As part of the AutoML job, the input dataset has been randomly split into two pieces, one for training and one for validation. This notebook helps you inspect and modify the data transformation approaches proposed by Amazon SageMaker Autopilot. You can interactively train the data transformation models and use them to transform the data. Finally, you can execute a multiple algorithm hyperparameter optimization (multi-algo HPO) job that helps you find the best model for your dataset by jointly optimizing the data transformations and machine learning algorithms.
Before you launch the SageMaker Autopilot jobs, we'll setup the environment for Amazon SageMaker
Minimal Environment Requirements
JupyterLab 1.0.6
, jupyter_core 4.5.0
and IPython 6.4.0
conda_python3
sagemaker-python-sdk>=v1.43.4
Download the generated data transformation modules and an SageMaker Autopilot helper module used by this notebook.
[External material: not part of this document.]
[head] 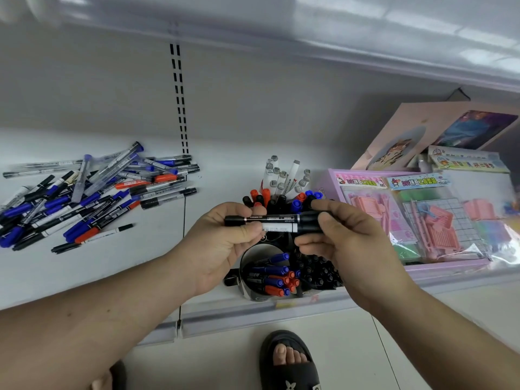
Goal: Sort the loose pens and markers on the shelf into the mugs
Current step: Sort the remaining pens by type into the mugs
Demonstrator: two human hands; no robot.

Those artifacts will be downloaded to airbnbautopilot-artifacts folder.
!mkdir -p airbnbautopilot-artifacts
!aws s3 sync s3://sagemaker-studio-924252573936-6upcy2kudh2/airbnbautopilot/sagemaker-automl-candidates/pr-1-509a669e98294abcb2ee0626ecc272570922ae3e5f194471b1a91ae131/generated_module airbnbautopilot-artifacts/generated_module --only-show-errors
!aws s3 sync s3://sagemaker-studio-924252573936-6upcy2kudh2/airbnbautopilot/sagemaker-automl-candidates/pr-1-509a669e98294abcb2ee0626ecc272570922ae3e5f194471b1a91ae131/notebooks/sagemaker_automl airbnbautopilot-artifacts/sagemaker_automl --only-show-errors
import sys
sys.path.append("airbnbautopilot-artifacts")
The following configuration has been derived from the SageMaker Autopilot job. These items configure where this notebook will look for generated candidates, and where input and output data is stored on Amazon S3.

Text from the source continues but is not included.